Task description = Output, word for word, the lines of this listing that fall between the line with "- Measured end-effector" and the line with "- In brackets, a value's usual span", counting both of those lines, and no others.

Records for the task =
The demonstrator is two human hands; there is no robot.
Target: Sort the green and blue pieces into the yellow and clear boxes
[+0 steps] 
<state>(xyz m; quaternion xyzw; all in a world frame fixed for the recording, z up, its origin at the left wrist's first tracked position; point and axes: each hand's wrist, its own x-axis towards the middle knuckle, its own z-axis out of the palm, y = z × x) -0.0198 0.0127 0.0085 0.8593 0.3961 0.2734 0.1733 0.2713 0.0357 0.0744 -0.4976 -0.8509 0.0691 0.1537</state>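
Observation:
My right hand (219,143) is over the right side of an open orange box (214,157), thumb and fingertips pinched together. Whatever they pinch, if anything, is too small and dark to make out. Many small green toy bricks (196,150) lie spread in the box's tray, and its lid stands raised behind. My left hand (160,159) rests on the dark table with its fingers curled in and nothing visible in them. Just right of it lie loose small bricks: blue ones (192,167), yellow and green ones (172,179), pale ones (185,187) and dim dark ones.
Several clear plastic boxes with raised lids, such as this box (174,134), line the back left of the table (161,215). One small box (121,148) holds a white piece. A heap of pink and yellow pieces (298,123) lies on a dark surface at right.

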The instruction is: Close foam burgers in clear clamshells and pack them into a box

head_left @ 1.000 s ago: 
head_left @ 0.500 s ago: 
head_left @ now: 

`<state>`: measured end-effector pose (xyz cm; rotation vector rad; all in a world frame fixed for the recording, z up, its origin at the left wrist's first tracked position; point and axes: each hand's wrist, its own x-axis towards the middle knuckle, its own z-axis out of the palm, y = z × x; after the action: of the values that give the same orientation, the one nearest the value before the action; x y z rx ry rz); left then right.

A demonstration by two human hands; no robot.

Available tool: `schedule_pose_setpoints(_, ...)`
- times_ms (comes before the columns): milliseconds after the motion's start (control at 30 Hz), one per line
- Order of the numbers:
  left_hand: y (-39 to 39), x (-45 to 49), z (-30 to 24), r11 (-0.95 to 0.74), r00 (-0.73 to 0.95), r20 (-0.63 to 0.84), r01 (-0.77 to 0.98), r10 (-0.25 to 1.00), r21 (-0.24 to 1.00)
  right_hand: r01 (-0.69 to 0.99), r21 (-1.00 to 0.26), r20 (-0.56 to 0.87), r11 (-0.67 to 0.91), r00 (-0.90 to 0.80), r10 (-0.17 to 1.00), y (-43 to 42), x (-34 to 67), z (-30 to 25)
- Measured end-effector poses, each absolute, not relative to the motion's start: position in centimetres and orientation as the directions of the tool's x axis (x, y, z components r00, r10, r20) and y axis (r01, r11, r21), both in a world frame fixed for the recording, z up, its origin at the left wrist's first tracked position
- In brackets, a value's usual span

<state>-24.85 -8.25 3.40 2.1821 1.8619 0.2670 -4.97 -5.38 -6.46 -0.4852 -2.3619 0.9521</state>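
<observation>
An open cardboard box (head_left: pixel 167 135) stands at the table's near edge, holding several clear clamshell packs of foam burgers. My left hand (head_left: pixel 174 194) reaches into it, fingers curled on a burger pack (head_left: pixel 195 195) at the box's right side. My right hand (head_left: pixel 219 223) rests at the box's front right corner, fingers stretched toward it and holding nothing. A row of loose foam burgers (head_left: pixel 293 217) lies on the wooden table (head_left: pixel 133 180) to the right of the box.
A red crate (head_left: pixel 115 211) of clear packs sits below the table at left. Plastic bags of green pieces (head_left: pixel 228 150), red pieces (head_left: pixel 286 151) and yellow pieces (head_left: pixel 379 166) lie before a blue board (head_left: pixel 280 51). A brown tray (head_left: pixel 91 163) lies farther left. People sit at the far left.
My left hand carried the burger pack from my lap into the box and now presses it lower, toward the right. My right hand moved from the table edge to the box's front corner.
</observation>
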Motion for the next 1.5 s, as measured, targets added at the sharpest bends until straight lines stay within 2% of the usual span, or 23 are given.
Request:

Answer to this exercise =
- Measured end-effector poses, each absolute, not relative to the motion's start: position in centimetres and orientation as the directions of the tool's x axis (x, y, z components r00, r10, r20) and y axis (r01, r11, r21), both in a world frame fixed for the recording, z up, its origin at the left wrist's first tracked position
- In brackets, a value's usual span

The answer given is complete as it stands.